### Goal of the exercise
Review the listing and copy each line that holds the word "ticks".

====== Data

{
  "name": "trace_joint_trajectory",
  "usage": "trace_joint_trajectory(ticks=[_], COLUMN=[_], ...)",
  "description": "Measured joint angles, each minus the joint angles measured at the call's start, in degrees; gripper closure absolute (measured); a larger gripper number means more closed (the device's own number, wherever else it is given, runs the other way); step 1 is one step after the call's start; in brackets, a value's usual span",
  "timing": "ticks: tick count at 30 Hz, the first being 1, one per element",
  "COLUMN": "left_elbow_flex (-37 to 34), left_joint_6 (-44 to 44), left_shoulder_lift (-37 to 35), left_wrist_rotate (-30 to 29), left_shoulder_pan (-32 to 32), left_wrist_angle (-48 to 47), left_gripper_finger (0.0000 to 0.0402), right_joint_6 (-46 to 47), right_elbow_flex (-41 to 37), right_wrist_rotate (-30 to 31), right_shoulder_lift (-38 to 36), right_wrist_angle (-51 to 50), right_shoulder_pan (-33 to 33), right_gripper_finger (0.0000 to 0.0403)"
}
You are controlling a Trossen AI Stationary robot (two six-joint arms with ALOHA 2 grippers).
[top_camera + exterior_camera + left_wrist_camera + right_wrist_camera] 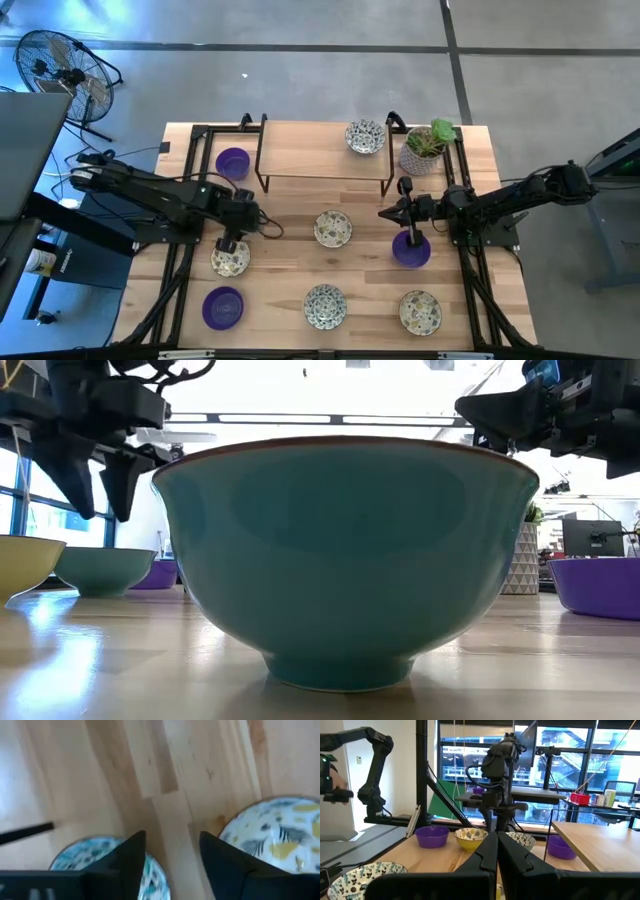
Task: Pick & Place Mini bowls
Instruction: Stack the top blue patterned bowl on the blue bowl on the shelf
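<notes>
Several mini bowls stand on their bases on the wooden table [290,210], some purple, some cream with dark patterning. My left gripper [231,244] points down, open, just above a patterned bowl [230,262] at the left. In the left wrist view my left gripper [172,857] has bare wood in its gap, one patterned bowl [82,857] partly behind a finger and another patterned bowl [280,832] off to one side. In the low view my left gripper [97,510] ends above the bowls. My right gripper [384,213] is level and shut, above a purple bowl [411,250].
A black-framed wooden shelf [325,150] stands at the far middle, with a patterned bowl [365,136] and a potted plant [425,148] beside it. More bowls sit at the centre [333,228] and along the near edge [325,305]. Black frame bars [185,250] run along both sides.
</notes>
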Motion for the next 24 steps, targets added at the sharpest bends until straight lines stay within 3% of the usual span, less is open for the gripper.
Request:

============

### Task output
  "usage": "trace_joint_trajectory(ticks=[_], COLUMN=[_], ...)",
  "timing": "ticks: tick count at 30 Hz, the first being 1, one per element",

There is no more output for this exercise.